A la suite du refus de prise en charge, au titre de la législation professionnelle, du malaise survenu sur son lieu et pendant son temps de travail, un salarié a saisi les tribunaux.
Pour rejeter ce recours et donc confirmer la décision de la caisse primaire d'assurance maladie, la cour d'appel retient essentiellement que le salarié n'apporte aucun élément en dehors de ses propres déclarations démontrant l'existence d'un événement brusque et soudain survenu lors d'un entretien dans le bureau de la responsable des ressources humaines, le questionnaire rempli par l'employeur décrivant un entretien se déroulant dans des conditions normales.
A noter :
Aux termes de l'article L 411-1 du CSS, est considéré comme accident du travail, quelle qu'en soit la cause, l'accident survenu par le fait ou à l'occasion du travail à toute personne salariée ou travaillant à quelque titre ou en quelque lieu que ce soit, pour un ou plusieurs employeurs ou chefs d'entreprise. S'écartant de l'application des règles du droit commun de la preuve en matière civile, la Cour de cassation a posé, sur le fondement de ce texte, une présomption selon laquelle l'accident au temps et au lieu de travail est présumé être un accident du travail, sauf à établir que la lésion a une cause totalement étrangère au travail (à l'origine : Cass. ch. réunies 7-4-1921 : S. 1921, 1, 81 ; plus récemment : Cass. 2e civ. 7-4-2022 n° 20-17.656 F-D). La victime doit néanmoins établir, par tout moyen, la matérialité de l'accident, c'est-à-dire rapporter la preuve d'une lésion soudaine, qu'elle soit physique ou psychologique (pour un malaise vagal après un entretien préalable à un licenciement : Cass. 2e civ. 9-9-2021 n° 19-25.418 F-D) et sa localisation dans le temps.
La Cour de cassation a longtemps considéré que l'accident du travail était légalement caractérisé par l'action violente et soudaine d'une cause extérieure provoquant, au cours du travail, une lésion de l'organisme humain (Cass. soc. 16-5-1961 n° 60-12.270 P). Puis, elle a adopté une définition plus souple, abandonnant les critères de violence et d'extériorité au profit du seul critère de soudaineté (Cass. soc. 24-4-1969 n°68-10.090 P ; Cass. soc. 2-4-2003 n° 00-21.768 FP-PBIR), permettant de distinguer l'accident de la maladie dont l'évolution est lente et progressive.

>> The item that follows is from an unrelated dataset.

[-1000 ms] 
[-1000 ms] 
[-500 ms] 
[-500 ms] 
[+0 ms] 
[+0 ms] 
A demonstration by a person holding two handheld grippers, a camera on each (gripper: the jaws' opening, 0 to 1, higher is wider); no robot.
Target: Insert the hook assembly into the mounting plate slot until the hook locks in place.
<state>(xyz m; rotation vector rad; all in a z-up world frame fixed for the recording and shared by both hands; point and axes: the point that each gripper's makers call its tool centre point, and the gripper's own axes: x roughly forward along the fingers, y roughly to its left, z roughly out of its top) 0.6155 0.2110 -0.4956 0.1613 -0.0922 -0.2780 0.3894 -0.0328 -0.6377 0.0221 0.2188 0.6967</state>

L'arrêt est cassé en l'espèce. La Cour de cassation juge que dès lors que la victime avait fait un malaise aux temps et lieu de travail, la cour d'appel ne pouvait écarter la présomption d'imputabilité de l'accident au travail au motif que l'entretien dans le bureau de la responsable des ressources humaines s'était déroulé dans des conditions normales, cette circonstance étant, selon la Haute juridiction, impropre à établir que le malaise avait une cause totalement étrangère au travail.
L'exigence de la soudaineté de l'événément à l'origine de la lésion n'implique donc pas que l'entretien hiérarchique se soit déroulé dans des conditions anormales. Toute lésion psychique en lien avec le contexte professionnel, dès lors qu'on peut isoler l'événement qui en est à l'origine, semble pouvoir recevoir la qualification d'accident du travail.
A noter :
La position de la Cour de cassation semble différer de celle du Conseil d'Etat sur cette question. En effet, le Conseil d'Etat a récemment précisé que « sauf à ce qu'il soit établi qu'il aurait donné lieu à un comportement ou à des propos excédant l'exercice normal du pouvoir hiérarchique, lequel peut conduire le supérieur hiérarchique à adresser aux agents des recommandations, remarques, reproches ou à prendre à leur encontre des mesures disciplinaires, un entretien, notamment d'évaluation, entre un agent et son supérieur hiérarchique ne saurait être regardé comme un événement soudain et violent susceptible d'être qualifié d'accident de service, quels que soient les effets qu'il a pu produire sur l'agent » (CE 27-9-2021 n° 440983). Par suite, la cour administrative d'appel ne pouvait qualifier l'entretien d'évaluation de l'agent d'accident de service, sans relever aucun élément de nature à établir que par son comportement ou ses propos la cheffe de service qui avait conduit cet entretien aurait excédé l'exercice normal du pouvoir hiérarchique.